The cryosurgical apparatus can include a detection means which ascertains whether a first cryoprobe or a second cryoprobe is connected to the cryoprobe connections. The detection means is connected to the controller and sends apparatus mark signals which allow the controller to ascertain whether a cryoprobe of the first type (first cryoprobe) or of the second type (second cryoprobe) is connected. This further increases the operator convenience of the apparatus. The controller can thus determine which cryoprobe connections are occupied and set the appropriate mode. The detection means may also serve as a securing means which detects the presence of a pneumatic contact between at least one cryoprobe connection and a cryoprobe. If the pneumatic connection is interrupted, then the securing means interrupts the supply of fluid. The issuing of fluid into the environment may be efficiently avoided in this way.
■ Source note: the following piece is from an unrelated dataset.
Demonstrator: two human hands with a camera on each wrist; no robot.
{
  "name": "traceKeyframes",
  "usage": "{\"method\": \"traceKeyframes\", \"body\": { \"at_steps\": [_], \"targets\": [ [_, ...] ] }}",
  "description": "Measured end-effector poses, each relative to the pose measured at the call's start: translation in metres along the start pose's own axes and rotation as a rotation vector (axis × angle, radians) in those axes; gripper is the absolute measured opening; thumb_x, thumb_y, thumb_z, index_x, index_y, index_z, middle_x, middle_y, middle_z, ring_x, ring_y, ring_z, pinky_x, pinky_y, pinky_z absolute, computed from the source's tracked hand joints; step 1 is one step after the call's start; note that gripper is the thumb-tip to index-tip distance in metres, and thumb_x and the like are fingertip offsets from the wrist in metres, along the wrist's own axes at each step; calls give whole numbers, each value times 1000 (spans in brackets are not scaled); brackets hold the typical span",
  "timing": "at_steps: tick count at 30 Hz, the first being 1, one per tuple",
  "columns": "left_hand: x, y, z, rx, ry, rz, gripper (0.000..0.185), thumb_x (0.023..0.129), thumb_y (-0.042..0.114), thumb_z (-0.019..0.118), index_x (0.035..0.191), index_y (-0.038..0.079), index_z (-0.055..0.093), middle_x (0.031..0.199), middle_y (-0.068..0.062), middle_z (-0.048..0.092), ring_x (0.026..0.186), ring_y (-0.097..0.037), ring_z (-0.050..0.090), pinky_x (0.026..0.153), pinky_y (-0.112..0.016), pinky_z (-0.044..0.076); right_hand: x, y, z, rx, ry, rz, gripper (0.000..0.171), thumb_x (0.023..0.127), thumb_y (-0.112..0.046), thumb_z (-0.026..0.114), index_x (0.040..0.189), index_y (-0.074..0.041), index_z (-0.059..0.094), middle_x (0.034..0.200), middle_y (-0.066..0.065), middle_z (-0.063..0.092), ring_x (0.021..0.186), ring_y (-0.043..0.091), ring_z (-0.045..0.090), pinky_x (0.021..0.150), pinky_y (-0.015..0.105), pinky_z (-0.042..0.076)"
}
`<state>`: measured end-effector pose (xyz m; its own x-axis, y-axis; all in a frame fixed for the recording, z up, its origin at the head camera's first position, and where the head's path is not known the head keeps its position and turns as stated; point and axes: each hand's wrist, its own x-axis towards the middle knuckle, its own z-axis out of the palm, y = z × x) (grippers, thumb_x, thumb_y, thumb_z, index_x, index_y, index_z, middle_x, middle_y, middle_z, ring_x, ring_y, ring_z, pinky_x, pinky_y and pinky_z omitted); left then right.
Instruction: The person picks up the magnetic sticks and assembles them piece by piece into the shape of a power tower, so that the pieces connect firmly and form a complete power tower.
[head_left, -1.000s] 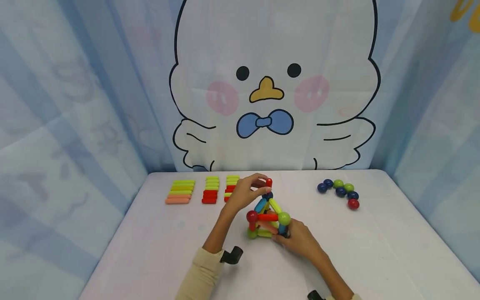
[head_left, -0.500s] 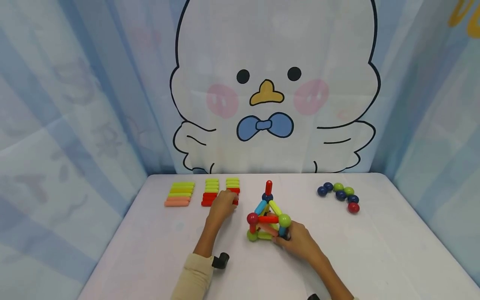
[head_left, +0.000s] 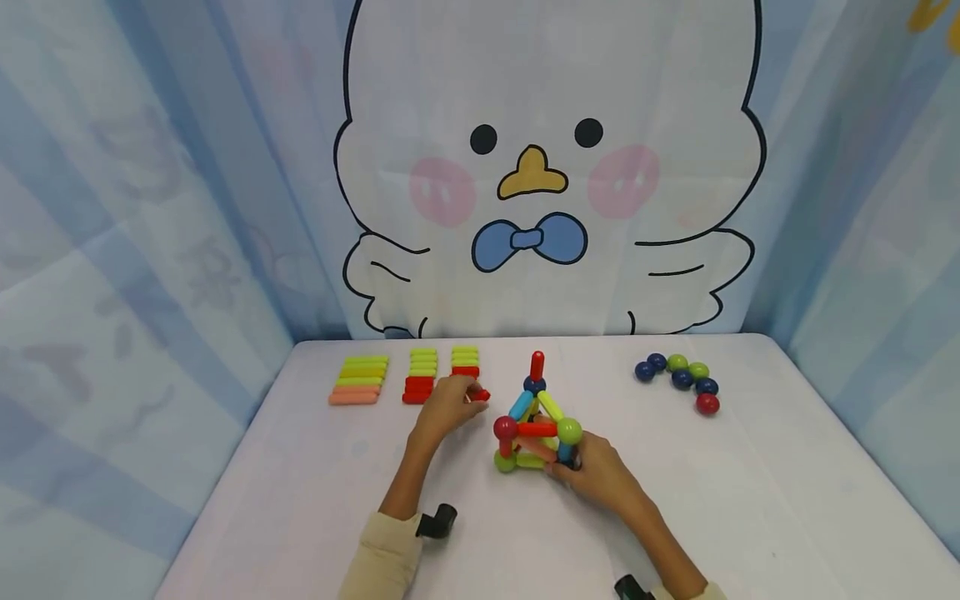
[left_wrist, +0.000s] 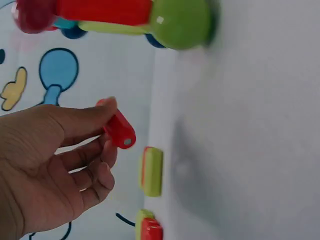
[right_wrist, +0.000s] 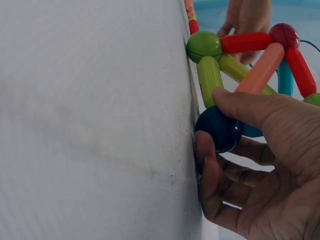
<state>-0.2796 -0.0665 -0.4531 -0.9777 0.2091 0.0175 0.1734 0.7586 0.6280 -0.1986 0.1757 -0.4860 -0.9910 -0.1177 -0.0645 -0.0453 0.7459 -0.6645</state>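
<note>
White table (head_left: 750, 500): left hand (head_left: 444, 408) has left the structure's top, now pinching a fresh red stick (head_left: 480, 395) by the stick rows (head_left: 420, 379). Right hand (head_left: 596, 477) fingers grip the ball-and-stick structure (head_left: 536, 429) at its base ball

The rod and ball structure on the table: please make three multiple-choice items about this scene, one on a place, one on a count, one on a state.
1. Where do the loose balls lie?
A. left of the structure
B. right of the structure
C. inside it

2. How many loose balls are there?
A. four
B. seven
C. ten

3. What does the left hand do?
A. pinches a short red rod
B. lies flat on the table
C. holds a green ball

Answers:
1. B, the head view shows them right of the structure on the table.
2. B, four dark blue, two green, one red.
3. A, the short red rod sits between thumb and fingers, while the right hand steadies the structure at its dark blue ball.
</note>
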Motion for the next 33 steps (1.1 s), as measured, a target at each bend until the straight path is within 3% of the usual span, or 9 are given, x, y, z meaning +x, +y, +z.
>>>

The cryosurgical apparatus can have a flow sensor for determining the cooling power of the connected cryoprobe. By determining the amount of fluid which flows through the cryoprobe, it is possible to draw conclusions about the cooling power applied in the cryoprobe. It is also possible to set or to determine the temperature by regulating and measuring the amount of fluid.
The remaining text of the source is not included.